It is recommended, but not required, that you use these data sets. Submissions that address the challenge problem in a novel way which may not be compatible with provided data are also accepted.
Tools
A set of small tools is provided to help contestants get started. These tools are Matlab functions that read, write and display the data sets. You can download the tool set tools.
Example:
>> S = load_set('demoset.xml');
>> view_set(S)
This should produce the results in Figure 2. The red arrow points to north and blue arrow to east. Orientation measurements are based on accelerometer and magnetometer data and are very sensitive to disturbances.

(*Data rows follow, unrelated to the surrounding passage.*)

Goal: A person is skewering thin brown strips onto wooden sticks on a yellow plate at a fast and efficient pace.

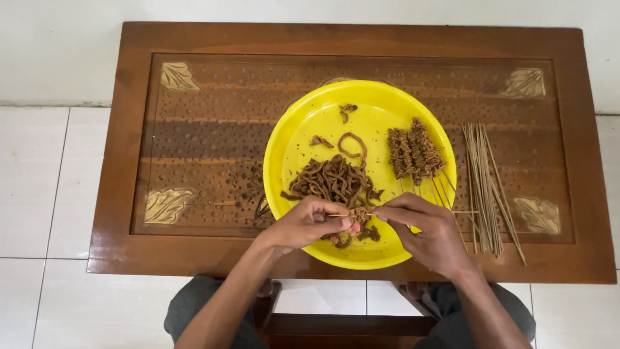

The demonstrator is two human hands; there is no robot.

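With the left hand [310, 223] pinching a thin wooden skewer [337, 215] and the right hand's [429, 232] grip closed on its folded brown strip [361, 214], over the yellow round plastic tray's [294, 139] near rim, a hard push could split the strip or prick a fingertip.

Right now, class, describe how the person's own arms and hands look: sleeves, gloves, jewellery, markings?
Both forearms are bare, no sleeves in view. The left hand and right hand wear no gloves; no rings, watch or bands are visible. Grey trousers cover the knees below.
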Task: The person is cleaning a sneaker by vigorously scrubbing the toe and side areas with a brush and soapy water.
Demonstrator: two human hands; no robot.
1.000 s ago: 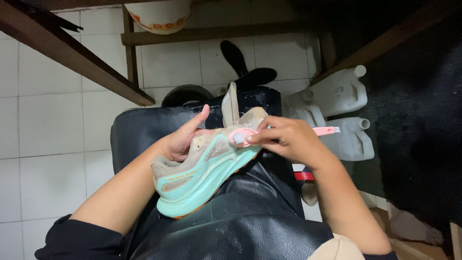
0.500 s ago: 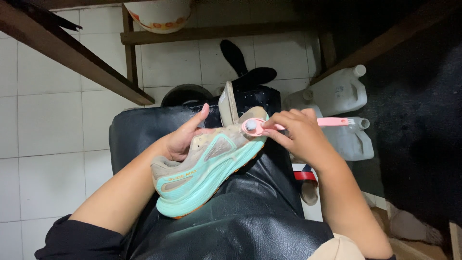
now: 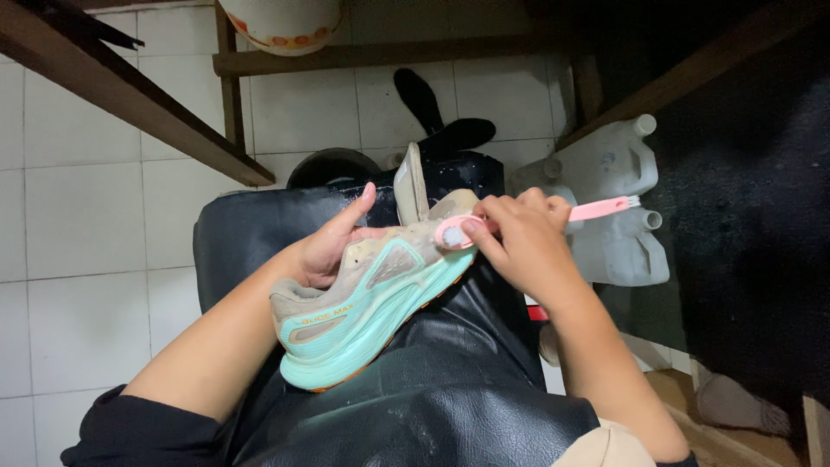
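A person's left hand [image 3: 333, 251] grips a beige sneaker [image 3: 372, 298] with a mint-green sole from the far side, thumb raised, holding it tilted over a black apron [image 3: 415, 389] on the lap. The right hand [image 3: 519, 246] is closed around a pink brush [image 3: 596, 209], whose round head presses on the shoe's toe end. Beyond, on the white tiled floor [image 3: 78, 259], two translucent plastic jugs [image 3: 618, 199] stand at right, near a black sandal [image 3: 441, 121].
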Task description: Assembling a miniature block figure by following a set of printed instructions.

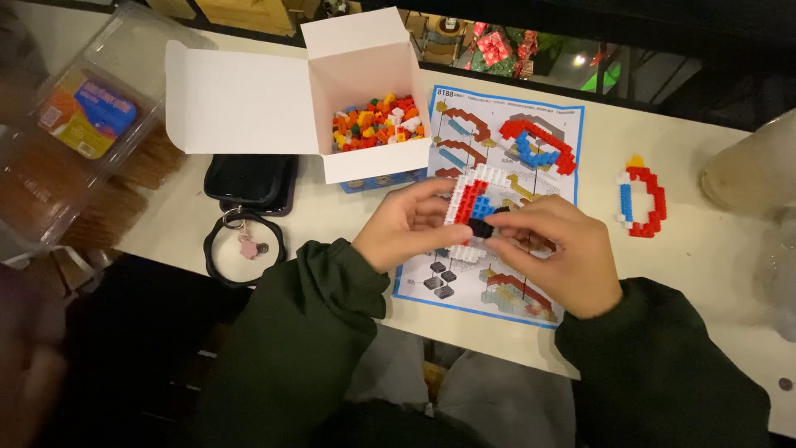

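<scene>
Left hand [404, 224] grips the part-built brick model [473, 203] by its near edge | right hand [554, 249] pinches a black brick [479, 227] against the model's lower edge | instruction sheet [506, 199] beneath both hands on the bench [713, 241] | finished red section [642, 202] beyond right hand | brick box [377, 124] beyond left hand holds many bricks; build judged partway.

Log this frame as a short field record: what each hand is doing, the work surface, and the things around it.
left hand: left hand grips the white, red and blue brick model from its left side
right hand: right hand pinches a small black brick against the model's lower edge
under the hands: printed instruction sheet lying flat on the pale table
brick supply: open white box holding loose mixed-colour bricks
finished part: red, blue and white ring-shaped piece right of the sheet
other items: dark phone; clear plastic container at far left
</scene>
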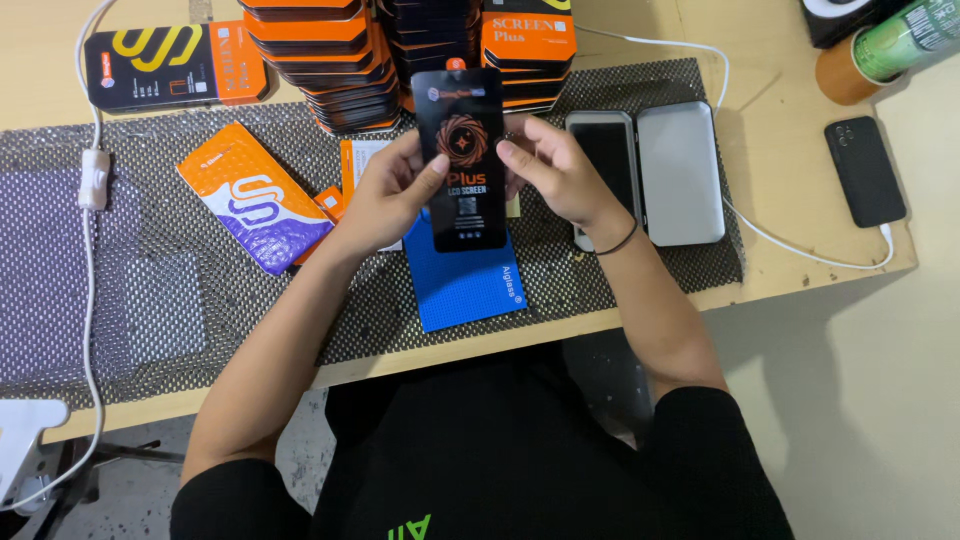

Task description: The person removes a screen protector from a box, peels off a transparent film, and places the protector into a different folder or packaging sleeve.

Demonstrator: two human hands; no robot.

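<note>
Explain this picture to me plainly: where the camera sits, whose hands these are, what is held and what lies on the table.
The camera sits on a person's head and looks down, so both hands are that person's own. The left hand and right hand together hold a flat black package upright above the table. Under it lies a blue cloth on a dark mesh mat. To the left lies an orange, white and purple pouch; behind stand stacks of orange and black boxes. To the right are a phone, a grey plate and another black phone on a cable.

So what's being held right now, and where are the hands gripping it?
A flat black rectangular package with orange print, upright above the mat: left hand on its left edge, right hand on its right edge.
</note>
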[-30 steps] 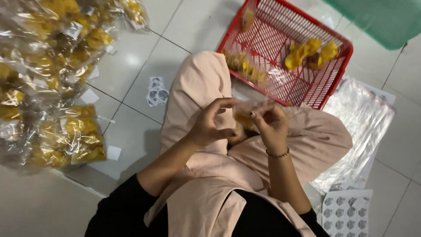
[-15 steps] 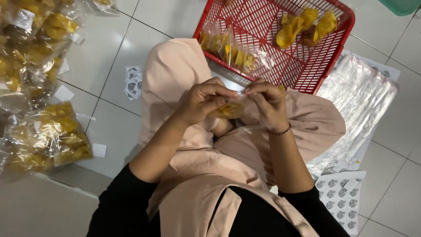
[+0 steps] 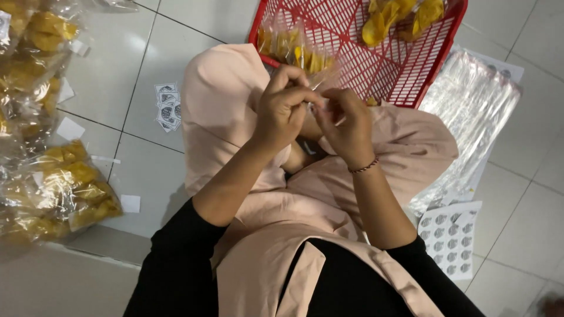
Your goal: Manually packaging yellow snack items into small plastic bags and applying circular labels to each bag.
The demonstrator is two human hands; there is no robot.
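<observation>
- A small clear packet (image 3: 310,104) is pinched between the two hands, above the lap and just in front of the near rim of the red basket (image 3: 405,70).
- The left hand (image 3: 284,111) is closed: its fingers are curled and the fingertips are pressed together on the left end of the packet.
- The right hand (image 3: 346,123) is also closed on the packet, at the right end, and a thin beaded bracelet (image 3: 364,167) is seen on its wrist.
- The packet is mostly hidden by the fingers, so its content cannot be told for sure; only a clear film edge is visible between the thumbs.
- The long axis of the packet seems to lie from left to right, from one hand to the other, with both hands almost touching over its middle.
- Neither hand is clearly nearer to the packet, since it is held by both; the right hand is the nearer one to the basket rim.
- Filled packets of yellow chips (image 3: 294,47) are lying in the basket just beyond the hands, and more yellow pieces (image 3: 399,17) are at its far side.
- A stack of empty clear bags (image 3: 470,117) is placed on the floor (image 3: 117,70) to the right of the lap, and a sheet of round stickers (image 3: 449,240) lies near the right elbow.
- Large bags of finished packets (image 3: 53,188) are piled to the left, well apart from the hands, with a few small labels (image 3: 167,105) lying on the tiles between.
</observation>
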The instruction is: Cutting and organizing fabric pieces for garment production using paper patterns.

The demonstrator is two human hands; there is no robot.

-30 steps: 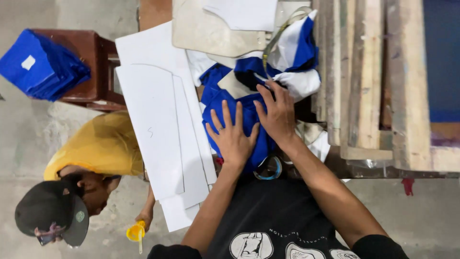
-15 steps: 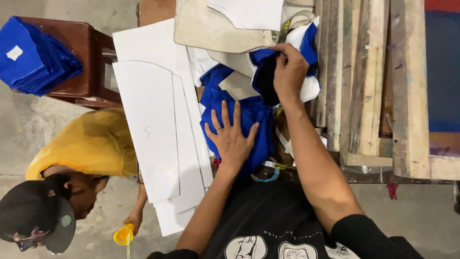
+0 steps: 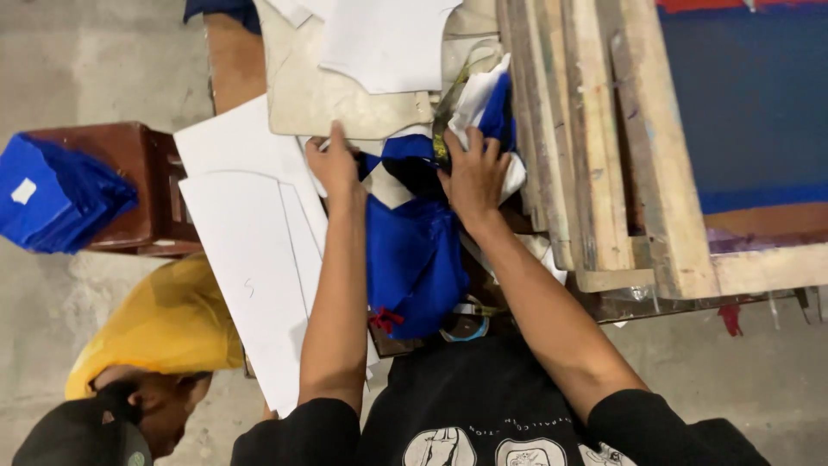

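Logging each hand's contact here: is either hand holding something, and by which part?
The right hand grips the bunched blue and white cloth at its upper end. The left hand rests on the pile's upper left edge; a closed grip cannot be told.

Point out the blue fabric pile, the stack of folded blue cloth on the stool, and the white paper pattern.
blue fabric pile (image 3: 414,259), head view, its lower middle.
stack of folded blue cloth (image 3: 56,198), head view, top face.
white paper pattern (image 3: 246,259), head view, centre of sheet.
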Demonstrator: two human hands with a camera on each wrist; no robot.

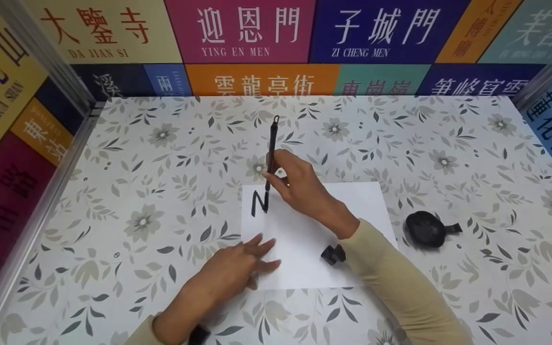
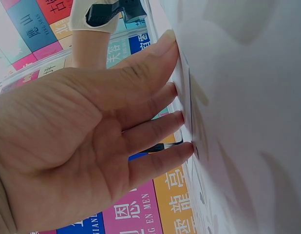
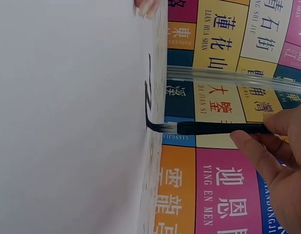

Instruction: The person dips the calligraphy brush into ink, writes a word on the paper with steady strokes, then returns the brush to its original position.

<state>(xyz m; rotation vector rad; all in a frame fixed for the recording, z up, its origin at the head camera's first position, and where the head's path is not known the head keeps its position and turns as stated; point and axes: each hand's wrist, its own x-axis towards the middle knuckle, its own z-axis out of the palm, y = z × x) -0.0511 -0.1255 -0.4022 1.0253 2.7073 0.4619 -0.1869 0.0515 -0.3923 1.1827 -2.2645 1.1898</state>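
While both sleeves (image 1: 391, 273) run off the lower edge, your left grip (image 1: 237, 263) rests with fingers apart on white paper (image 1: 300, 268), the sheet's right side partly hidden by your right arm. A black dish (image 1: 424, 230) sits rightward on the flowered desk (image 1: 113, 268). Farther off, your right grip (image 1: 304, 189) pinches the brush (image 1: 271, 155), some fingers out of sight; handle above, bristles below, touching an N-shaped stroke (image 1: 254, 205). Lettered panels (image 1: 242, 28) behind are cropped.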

In this example, some of the orientations are clearly wrong. Such errors are to be expected and the idea in this challenge is to exploit the connections between the images to correct for sensor errors and to average out GPS error to get improved pose estimates of all the cameras in a georeferenced coordinate system.
You may feel more comfortable working with a Cartesian coordinate system, rather than the geodetic system. The functions geo2ecef and ecef2geo are example functions that can be used to convert between the geodetic and the Earth Centered Earth Fixed (ECEF) systems.
It may also be useful at times to work in the local “map” coordinates, or East North Up (ENU) system. The local_frame-function can be used to obtain such local system. It may be useful to study the view_set function as an example on the use of these different coordinate conversions.
Awards
Award will be announced a later time - stay tune for details on the Multimedia Grand Challenge site.
Feel free to correspond with the challenge authors via the comments form below.
For private correspondence, consult the About page for contact details.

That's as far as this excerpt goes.